Efficiently merge data from multiple tables using an INSERT INTO command coupled with a SELECT operation and an INNER JOIN. Below is a brief example merging data from Table1 and Table2 into Table3:

INSERT INTO Table3 (colA, colB) SELECT t1.colX, t2.colY FROM Table1 t1 JOIN Table2 t2 ON t1.id = t2.t1_id;

This code INSERTs colX from Table1 and colY from Table2 into Table3, using a JOIN based on their related id fields.

Preserving data integrity

Ensure compatibility of data types and constraints between the source and destination tables prior to executing the INSERT INTO operation.

A helpful practice is to envelop the operation within a transaction, ensuring a successful operation or a fresh restart in case of an error:

BEGIN; -- Moment of silence for the operations that don't make it... INSERT INTO Table3 (colA, colB) SELECT t1.colX, t2.colY FROM Table1 t1 JOIN Table2 t2 ON t1.id = t2.t1_id; COMMIT; -- If you've arrived here, congratulations! Your operation was a success!

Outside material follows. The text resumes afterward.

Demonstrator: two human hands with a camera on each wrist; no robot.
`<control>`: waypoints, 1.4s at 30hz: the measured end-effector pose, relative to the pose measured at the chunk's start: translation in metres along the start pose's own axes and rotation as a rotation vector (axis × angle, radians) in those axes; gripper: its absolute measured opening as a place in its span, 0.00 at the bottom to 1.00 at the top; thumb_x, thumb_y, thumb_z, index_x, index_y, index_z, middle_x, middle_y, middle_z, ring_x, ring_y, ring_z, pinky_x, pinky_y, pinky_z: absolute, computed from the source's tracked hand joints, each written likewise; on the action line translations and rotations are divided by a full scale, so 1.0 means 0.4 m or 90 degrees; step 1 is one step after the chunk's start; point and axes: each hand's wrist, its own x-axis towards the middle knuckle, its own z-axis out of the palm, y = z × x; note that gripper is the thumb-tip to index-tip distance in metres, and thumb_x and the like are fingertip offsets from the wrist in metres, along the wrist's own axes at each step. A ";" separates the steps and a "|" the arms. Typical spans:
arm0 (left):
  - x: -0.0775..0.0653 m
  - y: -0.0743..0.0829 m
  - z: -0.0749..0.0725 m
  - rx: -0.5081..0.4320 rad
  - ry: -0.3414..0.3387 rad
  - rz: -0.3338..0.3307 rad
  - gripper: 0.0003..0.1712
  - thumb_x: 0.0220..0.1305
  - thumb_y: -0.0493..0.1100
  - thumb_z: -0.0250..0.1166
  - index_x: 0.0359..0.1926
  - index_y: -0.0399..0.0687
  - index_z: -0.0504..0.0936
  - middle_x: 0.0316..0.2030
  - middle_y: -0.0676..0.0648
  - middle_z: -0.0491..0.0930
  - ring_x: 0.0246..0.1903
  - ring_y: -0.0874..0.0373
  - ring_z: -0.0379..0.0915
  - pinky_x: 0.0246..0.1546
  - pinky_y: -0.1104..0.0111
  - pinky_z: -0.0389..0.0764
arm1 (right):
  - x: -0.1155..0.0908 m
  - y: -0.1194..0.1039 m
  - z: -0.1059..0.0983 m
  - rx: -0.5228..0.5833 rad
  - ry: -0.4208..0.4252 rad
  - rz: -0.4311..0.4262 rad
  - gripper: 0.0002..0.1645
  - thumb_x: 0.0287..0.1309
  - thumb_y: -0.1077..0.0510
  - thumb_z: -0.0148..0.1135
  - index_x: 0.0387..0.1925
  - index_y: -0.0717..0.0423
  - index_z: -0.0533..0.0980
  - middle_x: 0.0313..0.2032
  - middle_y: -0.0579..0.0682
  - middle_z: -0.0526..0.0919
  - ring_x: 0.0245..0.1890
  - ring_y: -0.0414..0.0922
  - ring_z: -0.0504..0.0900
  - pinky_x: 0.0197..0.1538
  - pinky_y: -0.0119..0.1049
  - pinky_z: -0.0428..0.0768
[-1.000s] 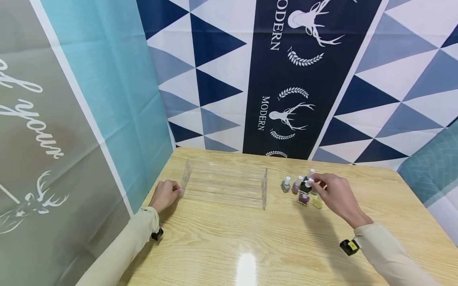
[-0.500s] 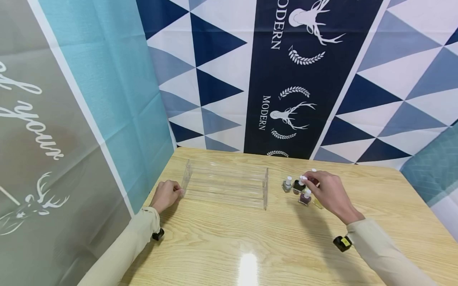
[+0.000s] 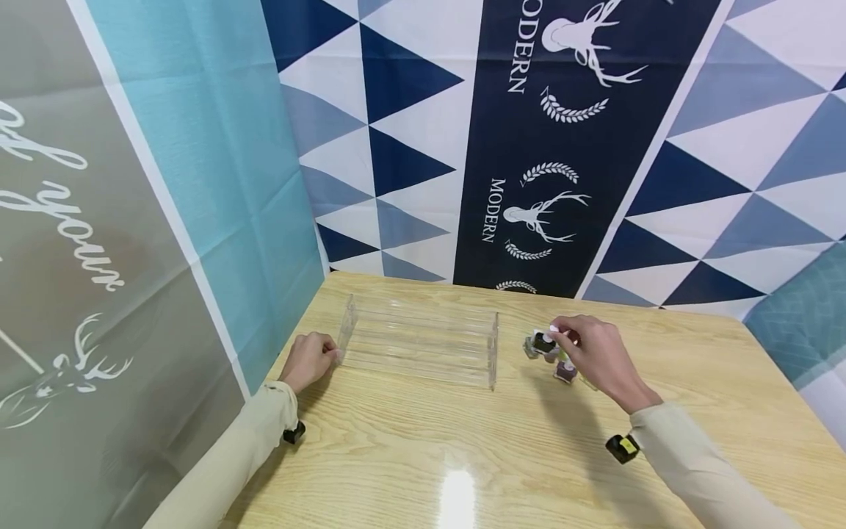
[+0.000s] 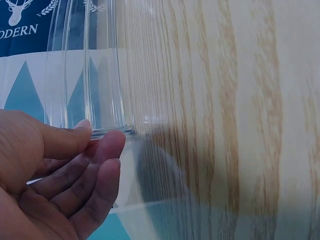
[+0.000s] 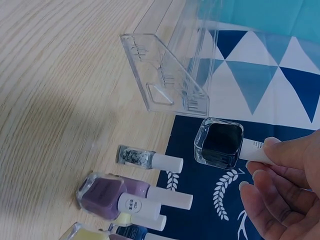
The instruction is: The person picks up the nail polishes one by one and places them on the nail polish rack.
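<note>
My right hand (image 3: 598, 356) pinches the white cap of a nail polish bottle (image 5: 223, 144) between thumb and fingers. Its square glass body looks black and points away from the fingertips, raised above the other bottles. At the left, my left hand (image 3: 308, 361) grips the end panel of a clear stepped display rack (image 3: 493, 353) with thumb and index finger. In the left wrist view, the thumb (image 4: 82, 131) lies right at the panel's edge. Beneath the right hand stand a glitter nail polish bottle (image 5: 135, 156), a purple one (image 5: 102, 195) and a yellow one (image 5: 85, 234), all partly overlapped in the head view.
The wooden table (image 3: 396, 448) meets a patterned cloth backdrop (image 3: 413, 147) behind the rack. A teal and grey cloth (image 3: 251, 220) hangs close by the left arm. The rack's right end panel stands just left of the bottles.
My right hand has moved left with the black nail polish bottle, lifting it from among the others toward the rack. My left hand stays at the rack's left end.
</note>
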 end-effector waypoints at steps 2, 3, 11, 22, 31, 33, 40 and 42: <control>0.000 0.000 -0.002 0.005 0.000 0.001 0.09 0.70 0.38 0.68 0.30 0.43 0.87 0.17 0.51 0.80 0.17 0.60 0.75 0.23 0.65 0.74 | 0.005 -0.005 0.003 0.004 -0.004 0.001 0.04 0.64 0.64 0.70 0.40 0.59 0.86 0.33 0.51 0.87 0.26 0.40 0.78 0.31 0.40 0.76; 0.000 0.000 -0.004 0.007 0.000 0.002 0.09 0.70 0.38 0.68 0.30 0.43 0.87 0.16 0.51 0.80 0.17 0.60 0.75 0.23 0.65 0.74 | 0.009 -0.008 0.005 0.005 -0.006 0.002 0.04 0.64 0.64 0.70 0.40 0.58 0.86 0.33 0.51 0.87 0.27 0.40 0.80 0.31 0.41 0.77; -0.003 0.008 -0.010 0.007 -0.007 0.005 0.11 0.70 0.37 0.68 0.28 0.43 0.87 0.17 0.50 0.80 0.16 0.60 0.75 0.22 0.64 0.75 | 0.041 -0.029 0.018 0.022 -0.018 0.003 0.04 0.67 0.61 0.68 0.40 0.56 0.86 0.32 0.49 0.87 0.25 0.39 0.82 0.33 0.44 0.79; 0.000 0.010 -0.008 0.013 -0.005 0.001 0.10 0.70 0.37 0.68 0.28 0.43 0.86 0.16 0.51 0.79 0.16 0.60 0.75 0.24 0.64 0.75 | 0.062 -0.058 0.033 0.008 -0.015 -0.010 0.04 0.66 0.62 0.69 0.40 0.58 0.86 0.33 0.51 0.87 0.28 0.44 0.84 0.34 0.46 0.80; 0.003 0.007 -0.006 0.020 -0.009 -0.006 0.10 0.70 0.37 0.68 0.28 0.44 0.86 0.17 0.51 0.79 0.16 0.60 0.75 0.25 0.64 0.75 | 0.077 -0.069 0.047 0.022 -0.025 -0.007 0.04 0.66 0.61 0.69 0.40 0.58 0.86 0.33 0.50 0.87 0.29 0.43 0.82 0.34 0.44 0.80; 0.003 0.008 -0.007 0.023 -0.005 -0.005 0.10 0.70 0.37 0.68 0.28 0.44 0.86 0.16 0.52 0.79 0.16 0.60 0.75 0.26 0.64 0.75 | 0.083 -0.072 0.052 0.027 -0.018 -0.013 0.04 0.66 0.62 0.69 0.40 0.58 0.86 0.33 0.50 0.88 0.29 0.44 0.82 0.34 0.44 0.79; 0.005 0.009 -0.008 0.018 -0.002 -0.004 0.11 0.70 0.37 0.68 0.28 0.44 0.86 0.17 0.51 0.79 0.16 0.60 0.75 0.25 0.64 0.75 | 0.098 -0.084 0.072 0.035 -0.016 -0.030 0.04 0.65 0.62 0.69 0.40 0.58 0.86 0.34 0.50 0.88 0.29 0.44 0.83 0.34 0.44 0.80; 0.004 0.007 -0.007 0.014 -0.006 -0.004 0.10 0.70 0.37 0.68 0.28 0.43 0.87 0.17 0.51 0.80 0.16 0.60 0.75 0.24 0.64 0.75 | 0.101 -0.090 0.077 0.038 -0.020 -0.031 0.05 0.66 0.61 0.69 0.41 0.58 0.86 0.34 0.50 0.88 0.29 0.44 0.83 0.35 0.44 0.80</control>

Beyond the basic "id" join

In various scenarios, you might want to grab all possible record combinations from your tables. FULL JOINS lets you do exactly this:

INSERT INTO Table3 (colA, colB) SELECT t1.colX, t2.colY FROM Table1 t1 FULL JOIN Table2 t2 ON t1.id = t2.t1_id;

A friendly reminder: FULL JOINS can result in NULLs, handle them accordingly.

Improving performance and indexing

Merging large datasets warrants indexing on the JOIN key columns. Proper Indexing can speed up query performance during JOIN operations.

Suppose if Table1.id and Table2.t1_id are frequently used for JOIN operations, create indexes on these columns:

CREATE INDEX idx_t1_id ON Table1 (id); CREATE INDEX idx_t2_t1_id ON Table2 (t1_id); -- SQL indexing, now that's 'fast food'.

Test drive

Before handing off the INSERT INTO command to work on your entire dataset, test it with a small subset of data to ensure efficacy. This can help prevent any catastrophic errors during a significant data operation.

For complex scenarios or encountered errors, do not hesitate to seek aid from the community or experts. Validation and guidance can go a long way in ensuring a successful execution of your data manipulation.